/---
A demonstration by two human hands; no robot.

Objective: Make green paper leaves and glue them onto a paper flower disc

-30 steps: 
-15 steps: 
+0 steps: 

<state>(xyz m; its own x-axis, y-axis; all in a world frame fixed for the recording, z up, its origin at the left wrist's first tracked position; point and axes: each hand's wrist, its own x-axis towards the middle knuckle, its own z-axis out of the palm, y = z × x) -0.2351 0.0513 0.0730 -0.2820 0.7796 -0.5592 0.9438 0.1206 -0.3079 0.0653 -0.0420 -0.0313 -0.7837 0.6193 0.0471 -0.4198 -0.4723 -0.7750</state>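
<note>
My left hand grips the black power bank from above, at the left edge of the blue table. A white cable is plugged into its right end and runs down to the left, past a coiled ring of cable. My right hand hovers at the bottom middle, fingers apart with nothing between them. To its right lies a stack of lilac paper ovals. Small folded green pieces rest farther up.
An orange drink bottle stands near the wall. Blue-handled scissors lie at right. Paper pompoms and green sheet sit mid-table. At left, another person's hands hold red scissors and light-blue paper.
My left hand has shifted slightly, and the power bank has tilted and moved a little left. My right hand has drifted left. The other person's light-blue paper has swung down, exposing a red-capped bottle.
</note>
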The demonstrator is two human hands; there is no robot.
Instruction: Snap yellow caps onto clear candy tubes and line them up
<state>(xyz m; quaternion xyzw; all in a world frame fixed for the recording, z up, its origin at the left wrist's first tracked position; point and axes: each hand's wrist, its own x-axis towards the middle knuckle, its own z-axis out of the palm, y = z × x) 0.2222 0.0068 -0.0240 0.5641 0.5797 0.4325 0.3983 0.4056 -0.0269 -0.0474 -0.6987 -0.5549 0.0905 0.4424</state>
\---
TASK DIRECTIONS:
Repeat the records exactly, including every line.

COMPLETED EXERCISE:
A demonstration by two human hands; no robot.

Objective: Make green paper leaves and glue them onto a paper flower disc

-30 steps: 
-15 steps: 
+0 steps: 

<state>(xyz m; its own x-axis, y-axis; all in a world frame fixed for the recording, z up, its origin at the left wrist's first tracked position; point and axes: each hand's wrist, its own x-axis towards the middle knuckle, its own z-axis out of the palm, y = z × x) -0.2351 0.0513 0.0730 -0.2820 0.7796 -0.5592 0.9438 0.1206 -0.3079 0.0653 -0.0420 -0.0313 -0.7837 0.6193 0.0471 -0.4198 -0.4723 -0.7750</state>
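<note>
My left hand grips the black power bank from above, at the left edge of the blue table. A white cable is plugged into its right end and runs down to the left, past a coiled ring of cable. My right hand hovers at the bottom middle, fingers apart with nothing between them. To its right lies a stack of lilac paper ovals. Small folded green pieces rest farther up.
An orange drink bottle stands near the wall. Blue-handled scissors lie at right. Paper pompoms and green sheet sit mid-table. At left, another person's hands hold red scissors and light-blue paper.
My left hand has shifted slightly, and the power bank has tilted and moved a little left. My right hand has drifted left. The other person's light-blue paper has swung down, exposing a red-capped bottle.
</note>
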The demonstrator is two human hands; there is no robot.
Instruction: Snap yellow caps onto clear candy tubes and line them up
<state>(xyz m; quaternion xyzw; all in a world frame fixed for the recording, z up, its origin at the left wrist's first tracked position; point and axes: each hand's wrist, its own x-axis towards the middle knuckle, its own z-axis out of the palm, y = z × x) 0.2222 0.0068 -0.0240 0.5641 0.5797 0.4325 0.3983 0.4056 -0.0269 -0.0474 -0.6987 -0.5549 0.0905 0.4424</state>

The answer has been given, and the exercise is done.